Of increasing importance to consumers is convenience, with 60% indicating portability is an important or extremely important factor when choosing a snack, up from 55% in 2012. KFC keyed in on the trend of on-the-go grazing with last year’s launch of Go Cups, designed to fit in a car cupholder and hold snack-size portions of chicken and fries.

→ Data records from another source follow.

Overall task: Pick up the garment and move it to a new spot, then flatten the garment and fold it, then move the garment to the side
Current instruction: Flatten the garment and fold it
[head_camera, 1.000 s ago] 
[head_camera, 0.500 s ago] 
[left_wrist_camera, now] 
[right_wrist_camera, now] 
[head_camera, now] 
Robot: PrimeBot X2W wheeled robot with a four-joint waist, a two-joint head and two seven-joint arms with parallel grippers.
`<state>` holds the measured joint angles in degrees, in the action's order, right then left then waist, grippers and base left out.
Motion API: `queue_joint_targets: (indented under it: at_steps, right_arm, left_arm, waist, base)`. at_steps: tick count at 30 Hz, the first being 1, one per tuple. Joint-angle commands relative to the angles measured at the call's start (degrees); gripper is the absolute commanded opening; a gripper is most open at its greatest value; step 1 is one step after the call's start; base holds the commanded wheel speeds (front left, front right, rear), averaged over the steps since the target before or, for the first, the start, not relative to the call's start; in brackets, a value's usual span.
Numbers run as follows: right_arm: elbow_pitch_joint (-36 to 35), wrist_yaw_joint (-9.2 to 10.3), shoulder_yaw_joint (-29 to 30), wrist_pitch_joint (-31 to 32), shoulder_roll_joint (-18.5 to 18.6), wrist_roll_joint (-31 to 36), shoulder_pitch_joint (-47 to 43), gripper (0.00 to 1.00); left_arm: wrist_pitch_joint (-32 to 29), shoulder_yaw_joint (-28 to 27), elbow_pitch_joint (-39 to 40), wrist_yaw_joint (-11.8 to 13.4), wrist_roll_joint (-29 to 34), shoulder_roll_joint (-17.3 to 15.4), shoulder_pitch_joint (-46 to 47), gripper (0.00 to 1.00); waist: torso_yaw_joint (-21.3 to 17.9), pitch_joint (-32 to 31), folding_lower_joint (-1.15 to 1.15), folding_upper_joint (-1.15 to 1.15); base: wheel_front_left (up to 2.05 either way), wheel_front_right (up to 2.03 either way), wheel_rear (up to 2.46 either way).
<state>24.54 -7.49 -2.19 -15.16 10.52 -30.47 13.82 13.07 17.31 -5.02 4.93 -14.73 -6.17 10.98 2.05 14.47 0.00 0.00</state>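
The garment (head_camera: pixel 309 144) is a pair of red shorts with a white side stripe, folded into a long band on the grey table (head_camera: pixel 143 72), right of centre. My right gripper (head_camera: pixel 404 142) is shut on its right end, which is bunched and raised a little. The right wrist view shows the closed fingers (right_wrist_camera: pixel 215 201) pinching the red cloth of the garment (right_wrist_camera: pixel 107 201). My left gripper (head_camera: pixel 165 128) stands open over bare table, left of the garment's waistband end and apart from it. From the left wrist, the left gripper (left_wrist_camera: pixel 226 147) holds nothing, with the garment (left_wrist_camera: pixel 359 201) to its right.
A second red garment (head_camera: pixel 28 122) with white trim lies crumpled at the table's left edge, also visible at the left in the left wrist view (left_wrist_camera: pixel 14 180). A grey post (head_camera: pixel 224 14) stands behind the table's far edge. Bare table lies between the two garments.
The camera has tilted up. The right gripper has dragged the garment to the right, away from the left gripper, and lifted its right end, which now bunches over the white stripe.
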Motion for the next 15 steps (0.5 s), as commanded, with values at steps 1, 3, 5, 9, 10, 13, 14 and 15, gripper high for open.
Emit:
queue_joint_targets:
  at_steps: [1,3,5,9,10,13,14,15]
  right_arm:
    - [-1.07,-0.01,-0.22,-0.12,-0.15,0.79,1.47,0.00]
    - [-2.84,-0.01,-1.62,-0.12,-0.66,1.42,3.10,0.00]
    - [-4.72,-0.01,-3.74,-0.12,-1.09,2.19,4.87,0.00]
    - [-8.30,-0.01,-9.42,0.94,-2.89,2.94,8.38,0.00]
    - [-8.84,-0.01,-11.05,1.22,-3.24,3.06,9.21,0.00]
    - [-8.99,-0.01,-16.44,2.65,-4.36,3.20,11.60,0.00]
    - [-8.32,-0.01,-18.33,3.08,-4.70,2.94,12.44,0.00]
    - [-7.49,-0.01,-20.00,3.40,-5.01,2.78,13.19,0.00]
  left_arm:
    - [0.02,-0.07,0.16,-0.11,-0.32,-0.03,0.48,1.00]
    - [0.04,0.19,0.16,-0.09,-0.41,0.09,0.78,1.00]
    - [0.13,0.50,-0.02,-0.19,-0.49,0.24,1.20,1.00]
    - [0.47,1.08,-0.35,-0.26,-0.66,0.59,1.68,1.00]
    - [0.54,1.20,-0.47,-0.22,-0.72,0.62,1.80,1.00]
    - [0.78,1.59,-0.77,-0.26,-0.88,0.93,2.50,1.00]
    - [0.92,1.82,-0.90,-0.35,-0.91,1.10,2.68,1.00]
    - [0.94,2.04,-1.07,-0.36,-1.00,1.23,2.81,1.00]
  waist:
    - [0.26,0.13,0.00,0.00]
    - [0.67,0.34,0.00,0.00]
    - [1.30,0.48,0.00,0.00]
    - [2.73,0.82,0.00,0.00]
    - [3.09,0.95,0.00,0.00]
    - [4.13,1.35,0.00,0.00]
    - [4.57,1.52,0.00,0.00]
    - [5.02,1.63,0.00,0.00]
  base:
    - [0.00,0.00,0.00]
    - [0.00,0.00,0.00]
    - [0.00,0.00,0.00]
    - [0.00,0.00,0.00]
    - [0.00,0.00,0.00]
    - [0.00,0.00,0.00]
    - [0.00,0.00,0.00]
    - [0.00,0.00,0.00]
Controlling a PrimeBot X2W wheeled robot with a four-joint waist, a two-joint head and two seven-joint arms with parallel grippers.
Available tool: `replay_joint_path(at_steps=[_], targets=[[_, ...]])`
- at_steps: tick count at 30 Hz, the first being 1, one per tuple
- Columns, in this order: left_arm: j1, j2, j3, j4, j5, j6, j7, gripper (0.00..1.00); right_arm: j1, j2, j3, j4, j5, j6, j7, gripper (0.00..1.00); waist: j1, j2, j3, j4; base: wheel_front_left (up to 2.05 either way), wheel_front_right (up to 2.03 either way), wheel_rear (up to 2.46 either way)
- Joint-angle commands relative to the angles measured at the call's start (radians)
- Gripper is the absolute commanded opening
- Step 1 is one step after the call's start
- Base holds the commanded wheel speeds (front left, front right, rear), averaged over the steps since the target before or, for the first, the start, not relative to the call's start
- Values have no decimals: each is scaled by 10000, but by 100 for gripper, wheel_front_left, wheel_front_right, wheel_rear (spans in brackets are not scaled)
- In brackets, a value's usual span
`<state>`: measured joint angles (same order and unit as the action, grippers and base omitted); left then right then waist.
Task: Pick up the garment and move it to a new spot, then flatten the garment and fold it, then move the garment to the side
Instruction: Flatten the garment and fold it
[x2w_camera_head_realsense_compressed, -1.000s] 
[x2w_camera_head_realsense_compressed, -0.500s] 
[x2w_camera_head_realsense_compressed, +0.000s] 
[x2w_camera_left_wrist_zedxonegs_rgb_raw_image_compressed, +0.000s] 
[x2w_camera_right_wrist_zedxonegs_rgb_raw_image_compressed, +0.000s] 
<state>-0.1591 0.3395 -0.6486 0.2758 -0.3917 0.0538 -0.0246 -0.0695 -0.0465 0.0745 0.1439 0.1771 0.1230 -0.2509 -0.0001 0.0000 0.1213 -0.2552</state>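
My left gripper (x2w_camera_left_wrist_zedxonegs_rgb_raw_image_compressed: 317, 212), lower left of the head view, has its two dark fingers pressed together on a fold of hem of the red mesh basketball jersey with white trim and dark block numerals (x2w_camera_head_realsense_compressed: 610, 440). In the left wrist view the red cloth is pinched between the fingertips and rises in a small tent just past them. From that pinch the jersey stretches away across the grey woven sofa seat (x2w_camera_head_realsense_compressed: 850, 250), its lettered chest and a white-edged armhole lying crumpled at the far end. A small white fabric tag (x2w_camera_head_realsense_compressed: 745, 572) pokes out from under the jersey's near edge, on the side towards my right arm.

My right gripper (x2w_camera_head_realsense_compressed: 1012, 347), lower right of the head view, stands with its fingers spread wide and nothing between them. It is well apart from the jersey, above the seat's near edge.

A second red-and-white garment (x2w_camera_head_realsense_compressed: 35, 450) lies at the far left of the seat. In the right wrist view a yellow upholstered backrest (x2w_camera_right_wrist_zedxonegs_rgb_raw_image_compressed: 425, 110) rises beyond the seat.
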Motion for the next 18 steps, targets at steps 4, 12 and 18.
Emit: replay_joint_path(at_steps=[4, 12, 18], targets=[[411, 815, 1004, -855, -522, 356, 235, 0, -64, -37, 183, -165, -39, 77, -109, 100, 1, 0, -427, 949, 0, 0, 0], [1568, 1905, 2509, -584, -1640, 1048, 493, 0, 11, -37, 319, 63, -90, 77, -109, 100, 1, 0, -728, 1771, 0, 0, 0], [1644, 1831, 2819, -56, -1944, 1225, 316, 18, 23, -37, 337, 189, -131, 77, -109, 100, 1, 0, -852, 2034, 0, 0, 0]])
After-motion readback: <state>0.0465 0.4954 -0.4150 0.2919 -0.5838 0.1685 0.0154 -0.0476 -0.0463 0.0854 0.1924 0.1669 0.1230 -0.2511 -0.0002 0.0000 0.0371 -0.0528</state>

Additionally, Taco Bell has introduced menu items that may be eaten with one hand, including the Grilled Stuft Nacho and Loaded Grillers, the components of which are corralled within a tortilla.

To appeal to health-conscious snackers, Starbucks last fall began offering Evolution Harvest snack bars and trail mixes, which feature clean labels and on-trend ingredients, such as pumpkin seeds and organic agave syrup.

Another key factor for snackers is value: forty-five per cent of those who purchase snacks from restaurants said they order from the dollar or value menu. Several fast-food chains, including McDonald’s and Wendy’s, have tweaked their dollar menus over the past year to include more items at higher price points.

As for the most popular snacking occasions, 71% of consumers said they typically grab a bite during mid-afternoon. Late night represents the next most popular snack time (40%), followed by mid-evening (39%) and mid-morning (37%). Nearly half of consumers surveyed reported eating snacks between meals, and 45% replace a meal or two with snacks.

To court these round-the-clock customers, restaurant chains are experimenting with deals across day parts. Jack in the Box targeted the nighttime nibbler with a new late-night Munchie Meals menu last year.